Amid a slowdown in manufacturing, services and farm sectors, India’s GDP growth slowed to 7 per cent in the April-June quarter, from 7.5 per cent in the previous quarter, official figures released on Monday revealed.
The official target has been set at 8 to 8.5 per cent for the year to March.
India’s infrastructure output, which accounts for nearly 38 per cent of industrial production, grew just 1.1 per cent year-on-year in July, its slowest pace three months.
India’s services sector in the last quarter grew an annual 8.3 per cent compared with a 10.2 per cent rise in the March quarter.
The Central Bank of India, which has cut interest rate by 0.75 per cent in three tranches since January, is scheduled to announce the next bi-monthly policy on September 29.
Farm and allied sectors grew at 1.9 per cent in the April-June quarter, down from 2.6 per cent in the previous year, said figures from the Central Statistics Office on Monday.
The output of mining and quarrying sector too slipped marginally to 4 per cent, from 4.3 per cent a year ago. Financial, real estate and professional services growth shrank to 8.9 per cent as against 9.3 per cent a year earlier.
Meanwhile, the Narendra Modi-led government is struggling to get India’s parliament to vote on unifying the nation’s 29 states under a single sales tax, which is being touted as one of India’s biggest economic reforms in decades.
However, experts have warned a high rate for the new goods-and-services tax (GST) — offering more revenue to distribute back to states — would limit the gains to businesses and consumers.
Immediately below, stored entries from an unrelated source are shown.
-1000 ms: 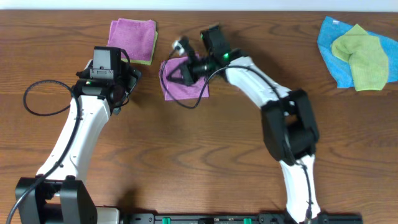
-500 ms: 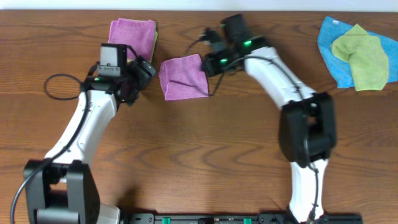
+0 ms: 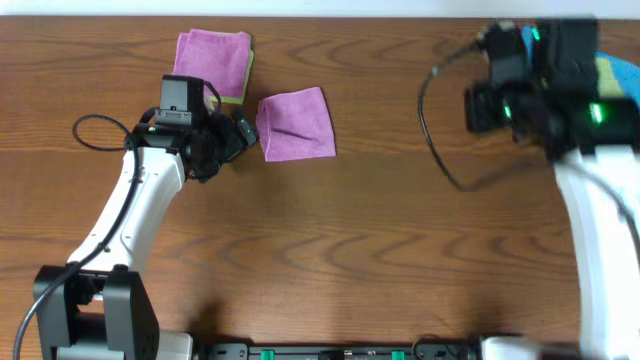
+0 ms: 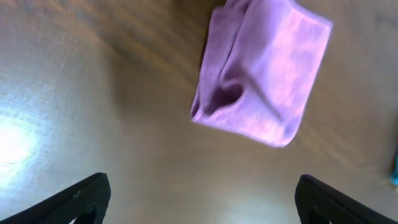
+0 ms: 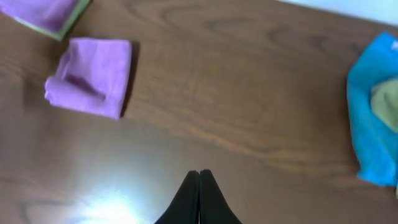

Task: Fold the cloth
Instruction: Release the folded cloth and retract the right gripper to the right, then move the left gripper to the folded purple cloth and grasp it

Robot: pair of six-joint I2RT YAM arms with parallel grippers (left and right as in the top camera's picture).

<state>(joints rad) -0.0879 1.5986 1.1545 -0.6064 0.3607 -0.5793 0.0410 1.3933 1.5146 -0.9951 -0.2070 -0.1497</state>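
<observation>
Overhead, the cloth (image 3: 296, 124) was seen folded near the table's (image 3: 340, 240) far edge; left tool (image 3: 242, 135) spread wide, right tool (image 5: 199, 196) closed empty; folding was judged largely done.

Straight ahead of the wide-spread left gripper (image 4: 202, 198) lies the folded purple-lilac ribbed microfibre cloth (image 4: 261, 74), with bare brown wooden table (image 4: 93, 93) between. Off to its left sits a stack of folded purple and green cloths (image 3: 213, 62). The closed right gripper (image 5: 199, 177) faces open wood, with only a crumpled bright blue cloth (image 5: 370, 118) on its right.
</observation>
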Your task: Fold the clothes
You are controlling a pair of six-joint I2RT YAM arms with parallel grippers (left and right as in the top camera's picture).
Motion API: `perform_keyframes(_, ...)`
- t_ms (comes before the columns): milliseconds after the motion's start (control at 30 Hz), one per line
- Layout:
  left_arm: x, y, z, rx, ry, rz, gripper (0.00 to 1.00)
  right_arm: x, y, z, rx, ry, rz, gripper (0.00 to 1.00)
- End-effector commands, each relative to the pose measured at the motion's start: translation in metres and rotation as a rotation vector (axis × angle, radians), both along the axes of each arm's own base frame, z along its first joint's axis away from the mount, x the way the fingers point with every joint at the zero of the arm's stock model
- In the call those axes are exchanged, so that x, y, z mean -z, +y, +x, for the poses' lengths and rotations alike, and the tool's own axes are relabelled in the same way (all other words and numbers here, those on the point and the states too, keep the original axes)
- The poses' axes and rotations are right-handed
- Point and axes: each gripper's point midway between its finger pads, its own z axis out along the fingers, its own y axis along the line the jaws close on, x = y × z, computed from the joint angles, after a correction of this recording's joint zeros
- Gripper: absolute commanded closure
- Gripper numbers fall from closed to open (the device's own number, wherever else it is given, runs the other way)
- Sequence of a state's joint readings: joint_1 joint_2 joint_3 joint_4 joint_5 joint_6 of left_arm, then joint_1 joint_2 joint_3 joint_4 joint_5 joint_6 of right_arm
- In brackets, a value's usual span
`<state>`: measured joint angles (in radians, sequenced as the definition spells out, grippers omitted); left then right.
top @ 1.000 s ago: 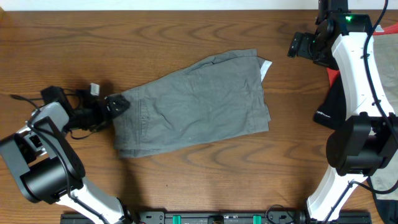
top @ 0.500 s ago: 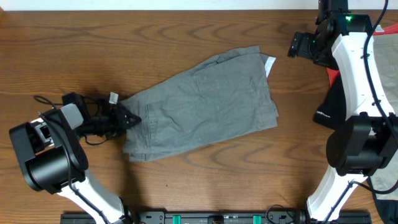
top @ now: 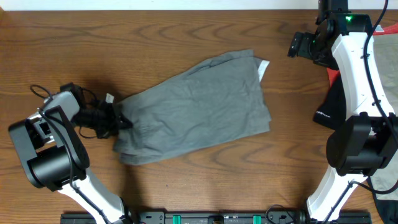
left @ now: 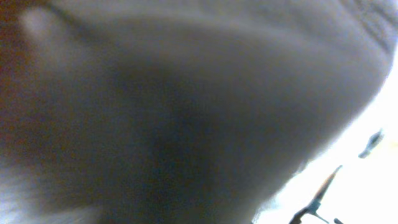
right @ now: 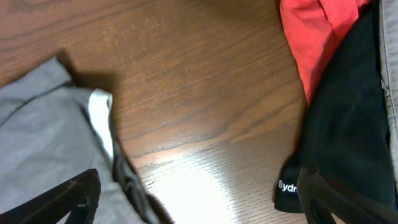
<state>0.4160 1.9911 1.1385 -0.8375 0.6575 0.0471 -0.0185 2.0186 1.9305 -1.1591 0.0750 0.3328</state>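
A: Shorts (top: 196, 106) lie mid-table, grey, slanting from near-left to far-right. What do we see around them?

B: At the right we see a black garment (top: 328, 102) with white lettering. A red garment (right: 311, 37) lies just beyond it, and both are partly under the right arm (top: 354, 68). A white tag (top: 265, 65) pokes out at the shorts' far-right corner.

A: And our grippers?

B: We have the left gripper (top: 119, 118) pinched on the shorts' left end. Its camera shows only blurred grey cloth. The right gripper (top: 298, 45) hangs far right, fingers (right: 68, 199) spread, holding nothing.

A: Room?

B: We find bare table (top: 186, 25) far, near, and between shorts and black garment.
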Motion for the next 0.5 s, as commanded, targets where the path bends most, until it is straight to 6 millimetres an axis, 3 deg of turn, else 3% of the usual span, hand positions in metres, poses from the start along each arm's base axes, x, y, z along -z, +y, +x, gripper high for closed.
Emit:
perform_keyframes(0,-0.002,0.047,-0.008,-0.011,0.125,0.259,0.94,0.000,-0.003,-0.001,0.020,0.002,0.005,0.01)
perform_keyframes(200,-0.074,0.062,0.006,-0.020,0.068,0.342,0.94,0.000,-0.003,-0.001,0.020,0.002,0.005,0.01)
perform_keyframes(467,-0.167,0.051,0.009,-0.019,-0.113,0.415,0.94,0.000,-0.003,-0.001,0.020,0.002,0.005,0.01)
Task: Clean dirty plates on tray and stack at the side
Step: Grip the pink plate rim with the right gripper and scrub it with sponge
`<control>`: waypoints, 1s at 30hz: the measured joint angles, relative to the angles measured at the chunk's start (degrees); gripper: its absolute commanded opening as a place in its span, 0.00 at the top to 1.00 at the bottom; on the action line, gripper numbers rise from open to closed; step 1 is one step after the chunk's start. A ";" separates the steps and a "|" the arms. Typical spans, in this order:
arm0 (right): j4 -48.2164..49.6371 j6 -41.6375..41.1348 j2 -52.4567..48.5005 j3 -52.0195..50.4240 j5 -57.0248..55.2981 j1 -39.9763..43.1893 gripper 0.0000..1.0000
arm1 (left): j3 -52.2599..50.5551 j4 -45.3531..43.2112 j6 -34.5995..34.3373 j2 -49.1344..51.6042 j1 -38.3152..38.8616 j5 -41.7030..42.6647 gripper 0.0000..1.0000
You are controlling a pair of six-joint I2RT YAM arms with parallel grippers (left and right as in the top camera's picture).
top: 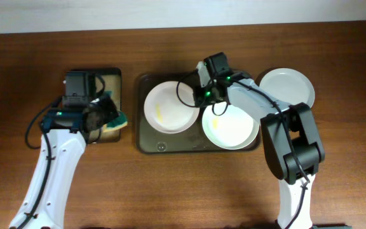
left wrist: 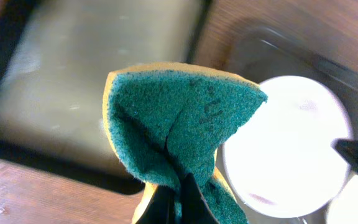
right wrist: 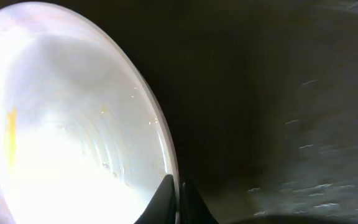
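Overhead, the dark tray is sitting mid-table. The left plate is lying flat in it, showing a faint yellow smear. The right gripper is pinching the upper-left rim of the right plate, which is also lying on the tray. Its fingers are pressing close on either side of the rim. Whether that plate is lifting off the tray is hard to tell in the dark, blurred wrist view. A third plate is resting on the table just right of the tray. The left gripper is squeezing a green-and-yellow sponge, hovering over the edge of the small black tray.
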State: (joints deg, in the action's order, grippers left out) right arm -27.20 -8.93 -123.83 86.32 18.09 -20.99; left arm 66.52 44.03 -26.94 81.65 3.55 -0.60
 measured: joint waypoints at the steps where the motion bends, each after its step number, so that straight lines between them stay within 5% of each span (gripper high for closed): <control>1: -0.50 0.20 0.00 0.00 0.24 -0.57 0.96 | 0.00 -0.76 0.46 0.39 1.11 0.68 1.00; 11: -1.75 -0.31 -0.15 0.00 0.94 -1.44 0.96 | 0.00 -14.36 -1.40 15.54 12.63 7.58 1.00; 20: -1.60 -0.37 -0.33 -0.13 0.81 -1.44 0.96 | 0.07 -25.18 -1.79 28.50 15.34 14.08 1.00; 24: -1.51 -0.35 -0.37 -0.15 0.70 -1.46 0.96 | 1.18 -21.14 -1.84 29.05 16.00 7.15 1.00; 30: -1.14 -1.01 -0.55 -0.15 1.31 -2.34 0.96 | 1.97 -13.75 -1.79 28.30 17.27 -14.03 1.00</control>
State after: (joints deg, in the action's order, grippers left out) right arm -28.34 -9.93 -124.38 86.17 19.40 -23.33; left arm 68.49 30.28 -28.73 109.95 20.82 -14.63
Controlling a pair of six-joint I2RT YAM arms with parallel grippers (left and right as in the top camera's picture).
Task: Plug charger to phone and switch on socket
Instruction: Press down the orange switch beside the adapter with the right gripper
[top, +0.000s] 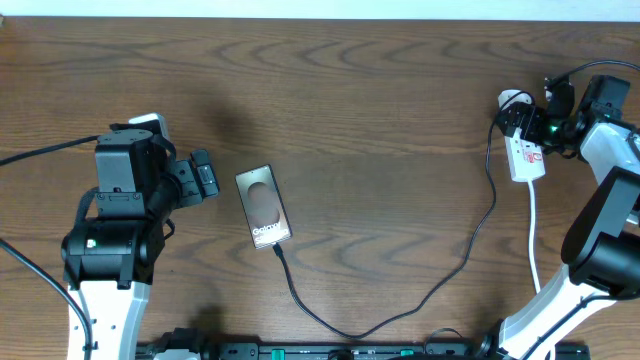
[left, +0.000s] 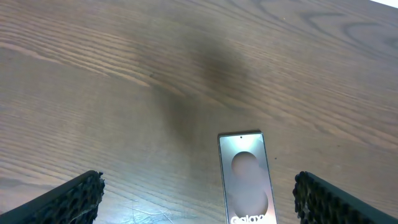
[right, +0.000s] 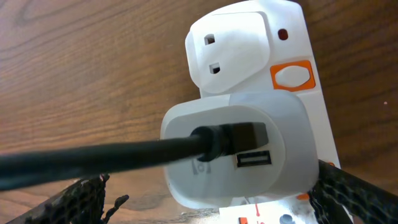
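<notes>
The phone (top: 262, 207) lies flat at centre-left with its lettered face up; it also shows in the left wrist view (left: 245, 180). The black charger cable (top: 440, 285) meets the phone's near end, loops along the front and rises to the white socket (top: 524, 158) at the far right. My left gripper (top: 205, 180) is open and empty, just left of the phone (left: 199, 208). My right gripper (top: 532, 128) is open over the socket. In the right wrist view its fingers (right: 211, 208) straddle a white USB adapter (right: 236, 155) holding the cable (right: 93, 158). An orange switch (right: 292, 76) sits beside it.
A white lead (top: 533, 230) runs from the socket toward the front right, beside the right arm's base (top: 600, 250). The left arm's body (top: 120, 220) stands at the front left. A thick black robot cable (top: 40, 155) crosses the left edge.
</notes>
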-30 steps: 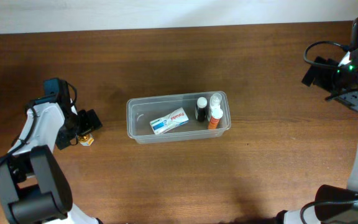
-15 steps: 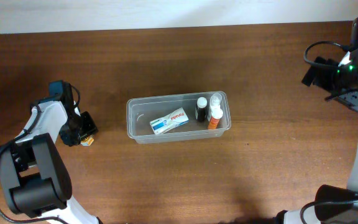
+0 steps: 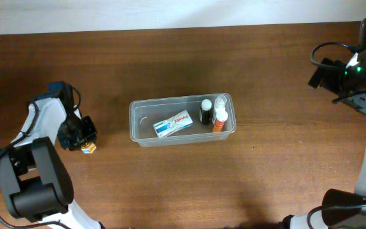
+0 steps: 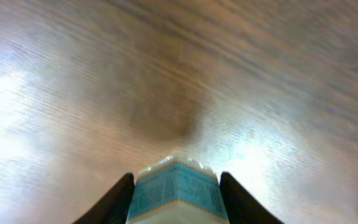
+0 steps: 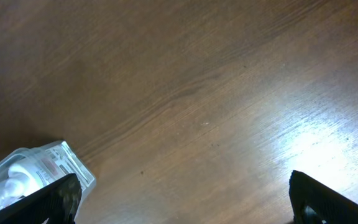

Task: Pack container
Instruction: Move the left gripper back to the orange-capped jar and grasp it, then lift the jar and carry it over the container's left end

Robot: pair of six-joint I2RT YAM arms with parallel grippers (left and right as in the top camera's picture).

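Note:
The clear plastic container (image 3: 133, 124) stands mid-table, and its corner (image 5: 74, 167) shows at the lower left of the right wrist view. Inside lie a white-and-blue box (image 3: 173, 123), a black bottle (image 3: 205, 112) and an orange bottle (image 3: 218, 121) beside a white one. Left of the container, my left gripper (image 3: 83, 136) is down at the table, shut on a small white pack with a blue label (image 4: 176, 190); both fingers (image 4: 114, 203) press against its sides. My right gripper (image 5: 185, 202) hangs open and holds nothing at the far right.
The brown wooden table (image 3: 265, 165) runs to a pale wall along the back edge. The right arm's cable and base (image 3: 354, 95) sit at the far right edge. The left arm's base (image 3: 33, 191) fills the front left corner.
The left gripper has shifted a little toward the front over the small pack and its jaws have closed onto it. The right arm and the container have not moved.

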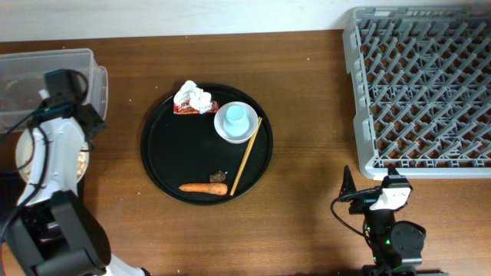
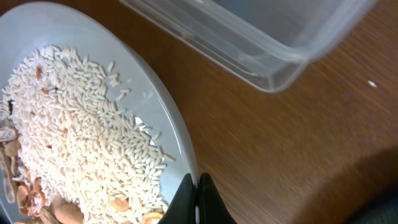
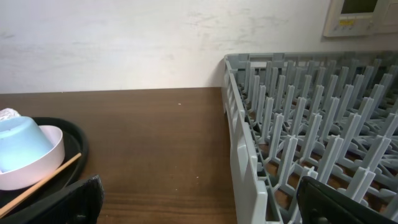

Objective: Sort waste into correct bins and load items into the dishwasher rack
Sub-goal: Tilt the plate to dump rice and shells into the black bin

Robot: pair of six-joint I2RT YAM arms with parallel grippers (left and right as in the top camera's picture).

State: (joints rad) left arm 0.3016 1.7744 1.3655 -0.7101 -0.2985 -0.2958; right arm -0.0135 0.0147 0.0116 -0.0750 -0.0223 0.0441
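Note:
My left gripper (image 2: 198, 199) is shut on the rim of the round white plate (image 2: 155, 106), which carries beige rice and nut scraps (image 2: 68, 130). The plate shows under my left arm in the overhead view (image 1: 23, 157), next to the clear tub (image 1: 46, 73), whose corner also shows in the left wrist view (image 2: 267, 50). On the black tray (image 1: 165, 165) lie a crumpled tissue (image 1: 196, 96), a red wrapper (image 1: 184, 109), a light-blue cup (image 1: 235, 115) in its pale dish (image 1: 222, 130), a chopstick (image 1: 247, 157) and a carrot (image 1: 203, 187). My right gripper (image 3: 199, 208) is open and empty beside the grey rack (image 1: 422, 84).
The rack's near wall (image 3: 239, 143) stands just right of my right gripper (image 1: 368, 198). The cup (image 3: 18, 146), dish (image 3: 46, 162) and chopstick (image 3: 43, 182) show at the left of the right wrist view. The small black container is not in view.

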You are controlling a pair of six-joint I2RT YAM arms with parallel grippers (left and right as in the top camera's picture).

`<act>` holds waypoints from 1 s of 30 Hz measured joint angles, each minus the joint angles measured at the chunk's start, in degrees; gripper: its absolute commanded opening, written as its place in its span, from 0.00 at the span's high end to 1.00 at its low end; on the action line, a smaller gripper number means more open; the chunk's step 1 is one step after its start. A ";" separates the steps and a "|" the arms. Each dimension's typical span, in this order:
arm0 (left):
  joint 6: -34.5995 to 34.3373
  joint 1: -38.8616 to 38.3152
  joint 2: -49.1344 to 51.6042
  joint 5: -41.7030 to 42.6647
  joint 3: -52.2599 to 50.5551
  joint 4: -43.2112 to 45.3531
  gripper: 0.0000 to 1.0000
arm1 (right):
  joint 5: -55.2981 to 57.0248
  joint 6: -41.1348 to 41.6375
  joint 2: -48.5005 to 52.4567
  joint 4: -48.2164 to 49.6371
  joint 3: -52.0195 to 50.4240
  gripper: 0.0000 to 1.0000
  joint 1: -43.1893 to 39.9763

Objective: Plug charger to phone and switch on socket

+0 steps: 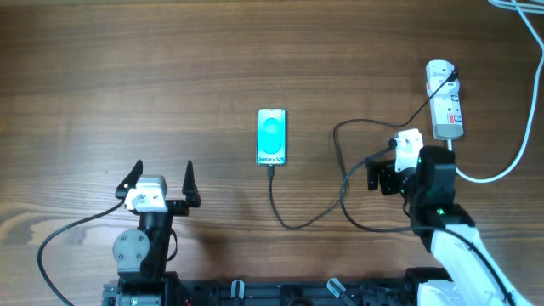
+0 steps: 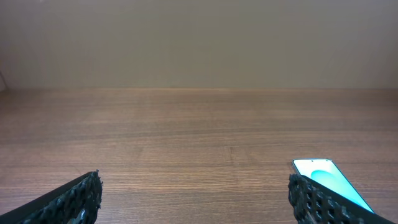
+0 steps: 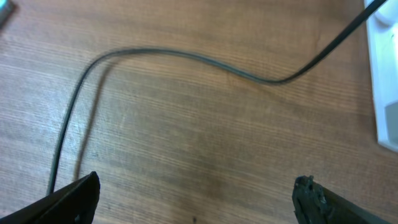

“The proposed GST framework has many flaws; it may exclude major items like alcohol, tobacco and petroleum products from its purview and the revenue neutral rate or the combined incidence of the state-level and central GST may be fixed at an unreasonably high level at 27 per cent. The goal of widening the tax base may also remain unrealised if so many items are kept outside the purview of the GST. It will be important to bring more goods under the GST regime so that the overall revenue neutral rate can come down to a more reasonable rate of 18 per cent, the level recommended by expert committees in the past,” argues an editorial in Indian daily Business Standard.